> **SOURCE MATERIAL**
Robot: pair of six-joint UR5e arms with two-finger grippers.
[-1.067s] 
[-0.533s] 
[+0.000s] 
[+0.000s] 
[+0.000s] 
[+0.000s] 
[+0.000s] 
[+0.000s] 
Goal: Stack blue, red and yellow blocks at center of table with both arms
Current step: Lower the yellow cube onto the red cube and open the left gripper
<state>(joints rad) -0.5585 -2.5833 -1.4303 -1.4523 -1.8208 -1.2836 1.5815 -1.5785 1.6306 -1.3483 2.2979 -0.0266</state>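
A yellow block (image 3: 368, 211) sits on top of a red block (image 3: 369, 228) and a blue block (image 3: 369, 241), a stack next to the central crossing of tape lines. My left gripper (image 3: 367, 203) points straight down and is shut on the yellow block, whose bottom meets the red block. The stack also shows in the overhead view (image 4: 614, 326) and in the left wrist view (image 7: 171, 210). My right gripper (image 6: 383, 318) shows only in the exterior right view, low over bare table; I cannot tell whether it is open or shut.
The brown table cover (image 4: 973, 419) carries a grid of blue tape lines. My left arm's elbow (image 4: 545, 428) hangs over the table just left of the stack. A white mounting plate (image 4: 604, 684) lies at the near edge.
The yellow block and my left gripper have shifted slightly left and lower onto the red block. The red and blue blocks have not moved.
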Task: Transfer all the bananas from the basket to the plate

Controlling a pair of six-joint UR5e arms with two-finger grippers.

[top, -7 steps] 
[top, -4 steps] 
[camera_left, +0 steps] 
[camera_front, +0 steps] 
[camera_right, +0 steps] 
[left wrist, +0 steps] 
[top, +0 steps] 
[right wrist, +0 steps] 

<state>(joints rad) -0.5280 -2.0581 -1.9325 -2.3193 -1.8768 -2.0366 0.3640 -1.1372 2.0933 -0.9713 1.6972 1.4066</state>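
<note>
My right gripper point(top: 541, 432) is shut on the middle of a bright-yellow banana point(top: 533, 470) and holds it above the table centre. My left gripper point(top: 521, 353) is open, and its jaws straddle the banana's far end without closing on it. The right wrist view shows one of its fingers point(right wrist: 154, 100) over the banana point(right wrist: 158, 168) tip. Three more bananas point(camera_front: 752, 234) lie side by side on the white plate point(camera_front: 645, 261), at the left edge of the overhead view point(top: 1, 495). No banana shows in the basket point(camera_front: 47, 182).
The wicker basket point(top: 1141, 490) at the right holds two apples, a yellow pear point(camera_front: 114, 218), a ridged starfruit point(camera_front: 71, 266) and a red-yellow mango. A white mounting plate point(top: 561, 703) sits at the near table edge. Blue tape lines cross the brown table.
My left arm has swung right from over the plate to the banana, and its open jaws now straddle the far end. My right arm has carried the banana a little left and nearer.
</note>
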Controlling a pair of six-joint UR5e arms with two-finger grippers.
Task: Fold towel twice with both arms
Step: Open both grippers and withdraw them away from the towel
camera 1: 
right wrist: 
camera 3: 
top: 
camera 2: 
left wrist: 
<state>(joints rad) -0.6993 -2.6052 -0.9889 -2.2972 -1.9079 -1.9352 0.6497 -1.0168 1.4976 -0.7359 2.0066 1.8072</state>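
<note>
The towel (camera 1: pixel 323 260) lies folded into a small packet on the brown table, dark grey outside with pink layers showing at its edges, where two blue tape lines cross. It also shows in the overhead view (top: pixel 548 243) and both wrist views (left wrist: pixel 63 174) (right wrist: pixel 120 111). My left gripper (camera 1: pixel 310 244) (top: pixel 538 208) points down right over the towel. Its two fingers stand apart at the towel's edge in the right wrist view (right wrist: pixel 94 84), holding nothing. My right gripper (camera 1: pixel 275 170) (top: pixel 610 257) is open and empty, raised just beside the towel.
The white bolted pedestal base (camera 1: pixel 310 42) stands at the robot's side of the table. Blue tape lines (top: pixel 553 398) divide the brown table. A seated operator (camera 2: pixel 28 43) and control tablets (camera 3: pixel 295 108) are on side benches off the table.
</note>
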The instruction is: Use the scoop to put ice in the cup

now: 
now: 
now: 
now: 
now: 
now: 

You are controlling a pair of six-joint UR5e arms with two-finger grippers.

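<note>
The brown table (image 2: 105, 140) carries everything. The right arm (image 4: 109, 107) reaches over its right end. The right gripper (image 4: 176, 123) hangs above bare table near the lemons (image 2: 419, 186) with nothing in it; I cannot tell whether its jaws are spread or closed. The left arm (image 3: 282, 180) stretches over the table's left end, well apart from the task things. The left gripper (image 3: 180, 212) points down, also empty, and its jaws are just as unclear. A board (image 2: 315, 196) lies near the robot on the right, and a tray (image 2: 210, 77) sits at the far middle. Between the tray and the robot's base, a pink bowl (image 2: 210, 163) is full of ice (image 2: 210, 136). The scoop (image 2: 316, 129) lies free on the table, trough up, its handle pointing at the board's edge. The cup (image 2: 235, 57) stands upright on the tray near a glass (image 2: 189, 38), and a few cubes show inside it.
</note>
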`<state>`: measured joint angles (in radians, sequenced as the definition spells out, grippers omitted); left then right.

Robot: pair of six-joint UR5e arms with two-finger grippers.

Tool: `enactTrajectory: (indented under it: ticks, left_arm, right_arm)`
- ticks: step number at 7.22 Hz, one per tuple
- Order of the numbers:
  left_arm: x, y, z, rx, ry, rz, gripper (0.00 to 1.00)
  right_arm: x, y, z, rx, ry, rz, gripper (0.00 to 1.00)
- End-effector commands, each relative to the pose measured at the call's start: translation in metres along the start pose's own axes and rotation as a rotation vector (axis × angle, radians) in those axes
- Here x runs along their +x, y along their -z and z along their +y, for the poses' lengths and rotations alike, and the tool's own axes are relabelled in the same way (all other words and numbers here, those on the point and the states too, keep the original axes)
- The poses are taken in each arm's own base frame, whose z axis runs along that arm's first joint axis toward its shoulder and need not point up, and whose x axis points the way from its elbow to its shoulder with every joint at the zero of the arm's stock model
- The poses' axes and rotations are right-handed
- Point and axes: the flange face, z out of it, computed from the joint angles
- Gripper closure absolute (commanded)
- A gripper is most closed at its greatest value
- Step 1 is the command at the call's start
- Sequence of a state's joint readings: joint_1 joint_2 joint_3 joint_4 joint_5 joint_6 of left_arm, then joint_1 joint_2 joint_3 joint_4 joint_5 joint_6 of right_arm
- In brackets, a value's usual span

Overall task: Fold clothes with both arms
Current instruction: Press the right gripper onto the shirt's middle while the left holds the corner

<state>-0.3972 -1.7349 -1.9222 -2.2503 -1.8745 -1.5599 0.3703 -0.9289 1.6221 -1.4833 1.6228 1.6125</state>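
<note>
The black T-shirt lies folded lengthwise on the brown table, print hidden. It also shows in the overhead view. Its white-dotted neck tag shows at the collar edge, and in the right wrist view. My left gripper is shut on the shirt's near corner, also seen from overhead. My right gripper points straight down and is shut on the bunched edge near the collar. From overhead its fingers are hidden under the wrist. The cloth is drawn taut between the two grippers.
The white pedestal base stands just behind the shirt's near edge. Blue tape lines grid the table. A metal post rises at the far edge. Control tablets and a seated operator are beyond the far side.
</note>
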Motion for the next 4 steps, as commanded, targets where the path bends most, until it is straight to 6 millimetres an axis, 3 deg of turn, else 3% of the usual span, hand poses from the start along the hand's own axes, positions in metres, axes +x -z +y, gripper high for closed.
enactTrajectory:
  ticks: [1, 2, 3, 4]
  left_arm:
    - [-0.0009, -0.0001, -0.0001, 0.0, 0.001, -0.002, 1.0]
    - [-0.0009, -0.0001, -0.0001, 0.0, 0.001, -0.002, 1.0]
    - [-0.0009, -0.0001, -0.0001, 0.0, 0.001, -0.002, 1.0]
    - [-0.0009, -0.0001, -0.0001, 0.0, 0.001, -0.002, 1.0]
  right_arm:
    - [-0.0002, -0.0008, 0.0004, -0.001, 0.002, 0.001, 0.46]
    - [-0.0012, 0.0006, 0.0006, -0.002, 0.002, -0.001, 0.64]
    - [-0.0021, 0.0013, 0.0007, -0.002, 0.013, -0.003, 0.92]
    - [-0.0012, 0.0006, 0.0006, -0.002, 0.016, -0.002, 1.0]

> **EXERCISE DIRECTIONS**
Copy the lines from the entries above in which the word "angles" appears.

> **EXERCISE OUTPUT**
`<state>`: measured joint angles (in radians, sequenced as the definition spells out, grippers omitted); left then right.
- Point and axes: the flange face, z out of it, computed from the joint angles

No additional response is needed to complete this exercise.